--- Data block ---

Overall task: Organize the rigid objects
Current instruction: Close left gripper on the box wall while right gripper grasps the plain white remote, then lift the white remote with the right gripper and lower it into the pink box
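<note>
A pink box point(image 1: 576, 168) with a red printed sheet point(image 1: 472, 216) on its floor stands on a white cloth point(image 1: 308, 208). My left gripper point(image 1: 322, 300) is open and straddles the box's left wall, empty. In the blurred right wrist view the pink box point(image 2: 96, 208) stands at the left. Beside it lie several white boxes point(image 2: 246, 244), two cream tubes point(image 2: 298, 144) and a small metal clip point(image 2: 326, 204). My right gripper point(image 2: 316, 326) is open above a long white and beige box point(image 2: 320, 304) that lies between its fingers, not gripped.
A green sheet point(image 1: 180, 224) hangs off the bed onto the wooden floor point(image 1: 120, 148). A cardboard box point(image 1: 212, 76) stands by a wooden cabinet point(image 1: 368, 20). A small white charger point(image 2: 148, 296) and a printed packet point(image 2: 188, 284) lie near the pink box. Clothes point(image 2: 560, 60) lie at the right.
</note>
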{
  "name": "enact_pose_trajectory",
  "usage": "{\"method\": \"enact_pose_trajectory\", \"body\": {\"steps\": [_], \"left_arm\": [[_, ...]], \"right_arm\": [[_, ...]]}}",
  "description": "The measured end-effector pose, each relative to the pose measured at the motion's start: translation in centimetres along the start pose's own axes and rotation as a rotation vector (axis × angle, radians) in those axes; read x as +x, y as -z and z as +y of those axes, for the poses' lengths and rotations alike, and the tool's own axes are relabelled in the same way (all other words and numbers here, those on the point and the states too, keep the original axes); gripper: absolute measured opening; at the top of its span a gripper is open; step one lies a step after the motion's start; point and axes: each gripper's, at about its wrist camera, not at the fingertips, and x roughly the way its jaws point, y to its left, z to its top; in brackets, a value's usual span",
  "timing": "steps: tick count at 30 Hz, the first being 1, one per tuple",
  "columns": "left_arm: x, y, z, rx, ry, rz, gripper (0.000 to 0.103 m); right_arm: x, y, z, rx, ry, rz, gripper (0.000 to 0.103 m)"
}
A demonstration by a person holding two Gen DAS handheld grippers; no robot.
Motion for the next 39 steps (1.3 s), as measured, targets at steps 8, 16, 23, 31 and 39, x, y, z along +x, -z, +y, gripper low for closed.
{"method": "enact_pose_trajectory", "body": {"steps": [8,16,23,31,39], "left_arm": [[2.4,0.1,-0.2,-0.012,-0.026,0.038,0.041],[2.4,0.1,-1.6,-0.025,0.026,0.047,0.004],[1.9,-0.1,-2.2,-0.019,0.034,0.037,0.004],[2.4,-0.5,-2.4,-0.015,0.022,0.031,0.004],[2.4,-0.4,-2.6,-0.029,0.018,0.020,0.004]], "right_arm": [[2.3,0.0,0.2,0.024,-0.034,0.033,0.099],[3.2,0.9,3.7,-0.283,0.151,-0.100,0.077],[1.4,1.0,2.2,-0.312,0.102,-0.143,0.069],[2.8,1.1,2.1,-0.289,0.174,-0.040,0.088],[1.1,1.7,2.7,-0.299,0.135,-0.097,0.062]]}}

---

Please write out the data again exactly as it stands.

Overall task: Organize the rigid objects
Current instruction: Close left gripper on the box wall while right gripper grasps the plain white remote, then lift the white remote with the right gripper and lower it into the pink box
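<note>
A pink box point(image 1: 576, 168) with a red printed sheet point(image 1: 472, 216) on its floor stands on a white cloth point(image 1: 308, 208). My left gripper point(image 1: 322, 300) is open and straddles the box's left wall, empty. In the blurred right wrist view the pink box point(image 2: 96, 208) stands at the left. Beside it lie several white boxes point(image 2: 246, 244), two cream tubes point(image 2: 298, 144) and a small metal clip point(image 2: 326, 204). My right gripper point(image 2: 316, 326) is open above a long white and beige box point(image 2: 320, 304) that lies between its fingers, not gripped.
A green sheet point(image 1: 180, 224) hangs off the bed onto the wooden floor point(image 1: 120, 148). A cardboard box point(image 1: 212, 76) stands by a wooden cabinet point(image 1: 368, 20). A small white charger point(image 2: 148, 296) and a printed packet point(image 2: 188, 284) lie near the pink box. Clothes point(image 2: 560, 60) lie at the right.
</note>
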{
  "name": "enact_pose_trajectory",
  "usage": "{\"method\": \"enact_pose_trajectory\", \"body\": {\"steps\": [_], \"left_arm\": [[_, ...]], \"right_arm\": [[_, ...]]}}",
  "description": "The measured end-effector pose, each relative to the pose measured at the motion's start: translation in centimetres along the start pose's own axes and rotation as a rotation vector (axis × angle, radians) in those axes; read x as +x, y as -z and z as +y of those axes, for the poses' lengths and rotations alike, and the tool's own axes are relabelled in the same way (all other words and numbers here, those on the point and the states too, keep the original axes); gripper: absolute measured opening; at the top of its span a gripper is open; step one lies a step after the motion's start; point and axes: each gripper's, at about its wrist camera, not at the fingertips, and x roughly the way its jaws point, y to its left, z to its top; in brackets, a value's usual span",
  "timing": "steps: tick count at 30 Hz, the first being 1, one per tuple",
  "columns": "left_arm: x, y, z, rx, ry, rz, gripper (0.000 to 0.103 m); right_arm: x, y, z, rx, ry, rz, gripper (0.000 to 0.103 m)"
}
A demonstration by a person holding two Gen DAS handheld grippers; no robot.
Motion for the next 39 steps (1.3 s), as measured, targets at steps 8, 16, 23, 31 and 39, x, y, z along +x, -z, +y, gripper low for closed.
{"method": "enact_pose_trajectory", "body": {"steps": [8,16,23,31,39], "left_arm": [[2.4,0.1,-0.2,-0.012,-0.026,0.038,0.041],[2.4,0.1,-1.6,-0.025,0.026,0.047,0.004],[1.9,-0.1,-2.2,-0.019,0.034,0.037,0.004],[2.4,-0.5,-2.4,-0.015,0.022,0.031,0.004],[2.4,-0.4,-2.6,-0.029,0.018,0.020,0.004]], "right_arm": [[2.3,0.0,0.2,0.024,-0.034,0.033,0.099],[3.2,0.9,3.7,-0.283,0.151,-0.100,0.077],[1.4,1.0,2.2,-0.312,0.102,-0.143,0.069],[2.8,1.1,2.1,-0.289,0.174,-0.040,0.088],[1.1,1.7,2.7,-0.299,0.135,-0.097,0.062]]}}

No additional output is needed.